Source data
· · · · ·

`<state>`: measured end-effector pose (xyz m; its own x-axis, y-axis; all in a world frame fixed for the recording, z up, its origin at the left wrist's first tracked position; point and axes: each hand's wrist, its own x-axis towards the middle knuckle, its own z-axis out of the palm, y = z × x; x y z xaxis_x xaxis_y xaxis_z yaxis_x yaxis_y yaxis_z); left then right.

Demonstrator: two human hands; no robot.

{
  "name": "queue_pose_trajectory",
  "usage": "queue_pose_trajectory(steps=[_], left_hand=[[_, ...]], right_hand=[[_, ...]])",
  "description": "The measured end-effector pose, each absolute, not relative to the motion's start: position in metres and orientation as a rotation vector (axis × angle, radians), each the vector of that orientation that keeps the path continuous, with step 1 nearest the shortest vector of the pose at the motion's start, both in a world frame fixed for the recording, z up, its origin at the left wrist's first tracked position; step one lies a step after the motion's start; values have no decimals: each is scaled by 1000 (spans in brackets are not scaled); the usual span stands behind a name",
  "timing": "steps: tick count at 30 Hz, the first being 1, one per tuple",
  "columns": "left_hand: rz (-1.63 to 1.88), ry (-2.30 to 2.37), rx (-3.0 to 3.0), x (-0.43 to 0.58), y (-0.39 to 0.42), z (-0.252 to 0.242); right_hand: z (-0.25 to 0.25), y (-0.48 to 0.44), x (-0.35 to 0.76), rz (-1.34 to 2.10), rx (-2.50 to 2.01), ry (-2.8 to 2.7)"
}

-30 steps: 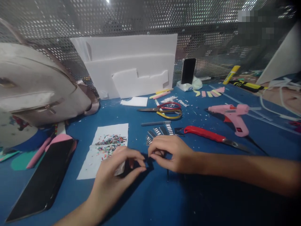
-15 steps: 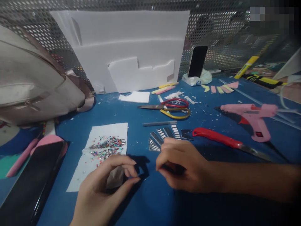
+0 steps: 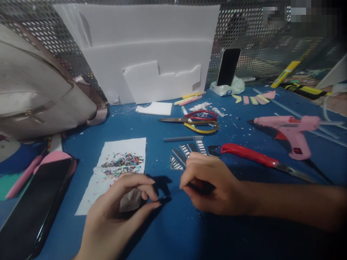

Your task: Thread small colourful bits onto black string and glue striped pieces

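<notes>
My left hand [image 3: 116, 211] is at the front, thumb and fingertips pinched on a small dark piece [image 3: 165, 199] that juts out toward the right. Under and behind that hand lies a white paper sheet [image 3: 121, 145] bearing a heap of colourful tiny bits [image 3: 126, 161]. To the right, my right hand [image 3: 211, 182] is curled with thumb and index finger pressed together; whatever they hold is hidden. Just beyond it, several black-and-white striped strips [image 3: 177, 162] fan out on the blue table [image 3: 173, 238], partly covered by the hand.
Scissors [image 3: 176, 120] with red and yellow handles lie behind a thin clear stick [image 3: 183, 138]. On the right are a red-handled knife [image 3: 249, 154] and a pink glue gun [image 3: 287, 126]. A dark phone [image 3: 40, 202] lies left; white foam boards [image 3: 149, 54] stand behind.
The small dark piece now shows beyond my left fingertips, where it was barely visible before. My right hand stays nearly still in its pinch. The view has shifted slightly.
</notes>
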<state>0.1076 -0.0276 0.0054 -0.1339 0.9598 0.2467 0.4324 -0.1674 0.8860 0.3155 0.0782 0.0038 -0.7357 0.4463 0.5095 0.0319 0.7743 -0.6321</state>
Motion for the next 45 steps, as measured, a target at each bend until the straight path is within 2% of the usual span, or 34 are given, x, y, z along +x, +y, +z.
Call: queue_pose_trajectory(steps=[45], left_hand=[[1276, 1522, 1643, 107, -29, 4]], right_hand=[[-2, 76, 315, 575, -242, -2333]])
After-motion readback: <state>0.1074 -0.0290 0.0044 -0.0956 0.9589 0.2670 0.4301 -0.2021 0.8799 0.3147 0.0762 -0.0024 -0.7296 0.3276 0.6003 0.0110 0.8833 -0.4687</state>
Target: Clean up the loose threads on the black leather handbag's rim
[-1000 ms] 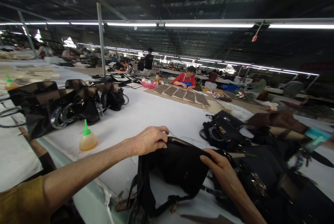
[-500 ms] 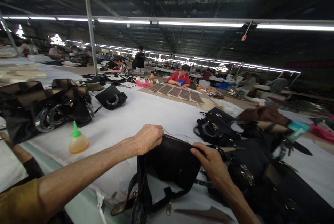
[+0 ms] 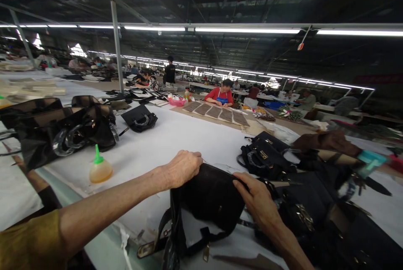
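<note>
A black handbag [image 3: 214, 198] is held up over the white-covered table, its upper edge running between my two hands. My left hand [image 3: 185, 168] is closed on the upper left corner, fingers curled over the edge. At the upper right corner, my right hand [image 3: 256, 196] grips with the thumb on the near face and the fingers hidden behind. Straps and a gold-coloured metal piece [image 3: 206, 252] dangle below the bag. A strap with a metal end [image 3: 147, 250] lies at the table's front edge.
A glue bottle with a green nozzle [image 3: 100, 170] stands left of my forearm. Black bags [image 3: 63, 129] stand at the left, another bag [image 3: 140, 118] lies farther back, and several more [image 3: 264, 152] crowd the right. Another person's hand [image 3: 333, 143] reaches in there; a co-worker [image 3: 222, 93] sits across.
The whole view has shifted slightly, so things appear a little farther right. Both hands keep their hold on the handbag, which has hardly moved between them.
</note>
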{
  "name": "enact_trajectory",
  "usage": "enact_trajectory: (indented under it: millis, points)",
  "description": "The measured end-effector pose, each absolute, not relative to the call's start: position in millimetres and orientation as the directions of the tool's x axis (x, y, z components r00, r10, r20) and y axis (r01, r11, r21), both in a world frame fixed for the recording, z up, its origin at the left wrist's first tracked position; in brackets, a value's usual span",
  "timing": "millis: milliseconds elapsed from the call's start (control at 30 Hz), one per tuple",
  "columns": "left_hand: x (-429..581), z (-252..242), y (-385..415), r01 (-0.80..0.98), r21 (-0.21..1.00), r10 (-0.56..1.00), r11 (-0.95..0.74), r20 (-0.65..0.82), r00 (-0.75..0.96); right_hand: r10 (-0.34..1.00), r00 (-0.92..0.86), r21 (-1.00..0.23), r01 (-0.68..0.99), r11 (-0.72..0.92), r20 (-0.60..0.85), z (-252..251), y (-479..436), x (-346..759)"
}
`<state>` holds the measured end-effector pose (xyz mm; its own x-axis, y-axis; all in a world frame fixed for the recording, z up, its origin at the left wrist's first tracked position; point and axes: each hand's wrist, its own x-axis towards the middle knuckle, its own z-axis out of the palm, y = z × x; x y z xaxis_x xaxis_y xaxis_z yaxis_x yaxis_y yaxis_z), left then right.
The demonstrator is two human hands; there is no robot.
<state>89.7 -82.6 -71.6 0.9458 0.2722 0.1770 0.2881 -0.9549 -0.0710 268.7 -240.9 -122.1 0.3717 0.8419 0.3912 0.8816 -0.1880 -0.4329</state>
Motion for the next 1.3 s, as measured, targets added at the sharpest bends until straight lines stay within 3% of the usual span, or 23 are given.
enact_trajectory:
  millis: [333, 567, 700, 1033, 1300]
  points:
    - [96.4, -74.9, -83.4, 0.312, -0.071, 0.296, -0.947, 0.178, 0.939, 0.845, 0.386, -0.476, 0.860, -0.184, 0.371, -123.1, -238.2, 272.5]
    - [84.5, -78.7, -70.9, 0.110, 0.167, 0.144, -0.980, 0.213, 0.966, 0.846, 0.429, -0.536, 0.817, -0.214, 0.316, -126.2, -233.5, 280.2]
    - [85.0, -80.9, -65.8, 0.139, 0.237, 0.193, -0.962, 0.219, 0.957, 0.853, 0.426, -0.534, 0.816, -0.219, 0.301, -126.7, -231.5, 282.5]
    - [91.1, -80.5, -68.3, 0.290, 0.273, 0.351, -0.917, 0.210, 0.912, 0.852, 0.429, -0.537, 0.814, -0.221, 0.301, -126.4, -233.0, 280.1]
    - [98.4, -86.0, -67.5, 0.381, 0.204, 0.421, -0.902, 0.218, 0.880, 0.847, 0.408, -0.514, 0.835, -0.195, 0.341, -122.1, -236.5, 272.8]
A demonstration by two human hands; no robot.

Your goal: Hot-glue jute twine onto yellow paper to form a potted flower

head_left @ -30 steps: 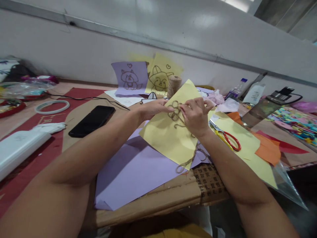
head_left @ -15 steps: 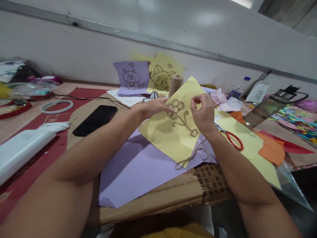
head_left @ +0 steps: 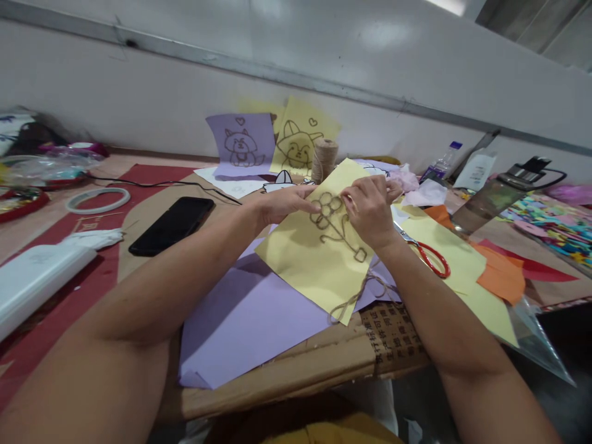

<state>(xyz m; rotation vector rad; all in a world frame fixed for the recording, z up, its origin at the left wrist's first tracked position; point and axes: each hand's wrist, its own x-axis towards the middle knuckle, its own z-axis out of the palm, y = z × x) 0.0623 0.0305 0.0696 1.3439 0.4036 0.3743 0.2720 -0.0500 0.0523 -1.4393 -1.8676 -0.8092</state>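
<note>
A yellow sheet [head_left: 300, 259] with a flower of brown twine [head_left: 330, 206] on it is tilted up above a purple sheet [head_left: 245, 320]. My left hand [head_left: 287, 203] pinches its upper left edge, thumb on top beside the petals. At the flower's right, my right hand [head_left: 370, 206] is closed, fingertips pressed together near the petals; whether they hold anything is too small to tell. Loose twine [head_left: 377, 280] lies by the sheet's lower right edge. Behind the sheet stands a twine spool [head_left: 325, 157].
Red-handled scissors [head_left: 432, 259] lie right of my right hand on yellow paper [head_left: 490, 308]. A black phone [head_left: 172, 226] and a white ring [head_left: 98, 200] are at left. A bottle [head_left: 490, 200] leans at right. Purple [head_left: 240, 148] and yellow [head_left: 300, 139] fox pictures stand behind.
My right hand has moved left and closer to the petals. The yellow sheet's top has dropped a little. The whole view has shifted slightly.
</note>
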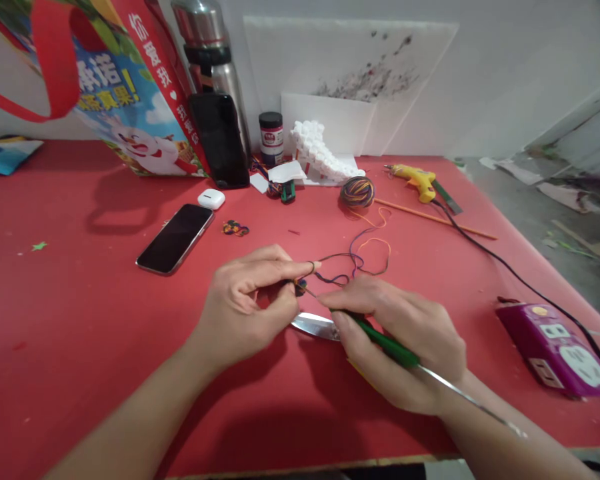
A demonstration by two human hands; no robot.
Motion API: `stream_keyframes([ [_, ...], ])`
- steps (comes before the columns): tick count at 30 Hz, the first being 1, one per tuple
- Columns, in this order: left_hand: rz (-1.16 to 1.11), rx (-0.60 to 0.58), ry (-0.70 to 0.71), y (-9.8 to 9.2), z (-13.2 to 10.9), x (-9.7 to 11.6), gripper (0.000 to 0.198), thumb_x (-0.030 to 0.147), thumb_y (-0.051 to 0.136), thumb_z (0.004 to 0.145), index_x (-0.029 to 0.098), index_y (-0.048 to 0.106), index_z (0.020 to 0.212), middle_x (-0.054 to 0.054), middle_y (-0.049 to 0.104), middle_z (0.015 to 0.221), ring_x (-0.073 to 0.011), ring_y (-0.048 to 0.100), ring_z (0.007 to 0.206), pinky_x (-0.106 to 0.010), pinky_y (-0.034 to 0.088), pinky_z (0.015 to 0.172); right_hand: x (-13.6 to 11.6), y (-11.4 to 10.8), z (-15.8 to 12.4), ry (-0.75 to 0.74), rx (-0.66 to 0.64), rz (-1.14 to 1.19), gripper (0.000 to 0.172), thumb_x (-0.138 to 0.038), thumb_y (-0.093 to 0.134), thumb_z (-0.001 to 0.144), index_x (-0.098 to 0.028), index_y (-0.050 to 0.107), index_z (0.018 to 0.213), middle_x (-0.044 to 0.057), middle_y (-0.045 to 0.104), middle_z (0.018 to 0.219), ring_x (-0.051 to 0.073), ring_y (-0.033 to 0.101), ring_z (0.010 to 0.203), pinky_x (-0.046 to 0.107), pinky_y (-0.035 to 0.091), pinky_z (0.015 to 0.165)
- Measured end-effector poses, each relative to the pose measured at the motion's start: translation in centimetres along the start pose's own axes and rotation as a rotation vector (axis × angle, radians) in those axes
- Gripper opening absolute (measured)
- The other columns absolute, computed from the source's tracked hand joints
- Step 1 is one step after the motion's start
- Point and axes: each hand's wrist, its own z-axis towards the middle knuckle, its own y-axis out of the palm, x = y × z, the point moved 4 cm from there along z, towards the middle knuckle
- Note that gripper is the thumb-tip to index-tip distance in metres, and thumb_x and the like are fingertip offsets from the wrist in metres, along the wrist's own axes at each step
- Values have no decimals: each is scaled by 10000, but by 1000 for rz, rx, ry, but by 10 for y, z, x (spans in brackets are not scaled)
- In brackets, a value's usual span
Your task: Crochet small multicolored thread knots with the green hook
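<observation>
My left hand (pixel 245 303) is closed in a pinch on a small knot of multicoloured thread (pixel 300 287), with the thread looped over its forefinger. My right hand (pixel 400 340) grips a green-handled crochet hook (pixel 385 343) whose tip meets the knot. The loose thread (pixel 365 253) trails back across the red table (pixel 80 320) to a ball of multicoloured thread (pixel 357 191). A pair of scissors (pixel 313 325) lies on the table under my hands, partly hidden.
A dark phone (pixel 175 238) and a white earbud case (pixel 211 199) lie at left. A printed bag (pixel 115 87), flask (pixel 210 60), jar (pixel 271 137) and white foam piece (pixel 320 157) stand behind. A yellow glue gun (pixel 416 179), a stick (pixel 430 217) and a purple power strip (pixel 560 347) are at right.
</observation>
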Motion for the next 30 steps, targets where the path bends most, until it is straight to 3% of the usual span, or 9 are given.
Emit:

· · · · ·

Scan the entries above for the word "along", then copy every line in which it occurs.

▸ ANSWER TO THE EXERCISE:
Motion for the next 45 steps, as measured, a target at each bend until the straight path is within 2% of the usual span, or 34 are given, x, y, z along +x, +y, +z.
- Measured end-effector poses, each relative to the pose measured at the motion's start: translation in centimetres along the start pose's own axes and rotation as a rotation vector (axis × angle, radians) in those axes
- Point and axes: each hand's wrist, its own z-axis towards the middle knuckle, its own y-axis out of the palm, x = y × z, the point moved 4 cm from there along z, towards the middle knuckle
- Note that gripper is the thumb-tip to index-tip distance in metres, and thumb_x and the like are fingertip offsets from the wrist in metres, along the wrist's own axes at each step

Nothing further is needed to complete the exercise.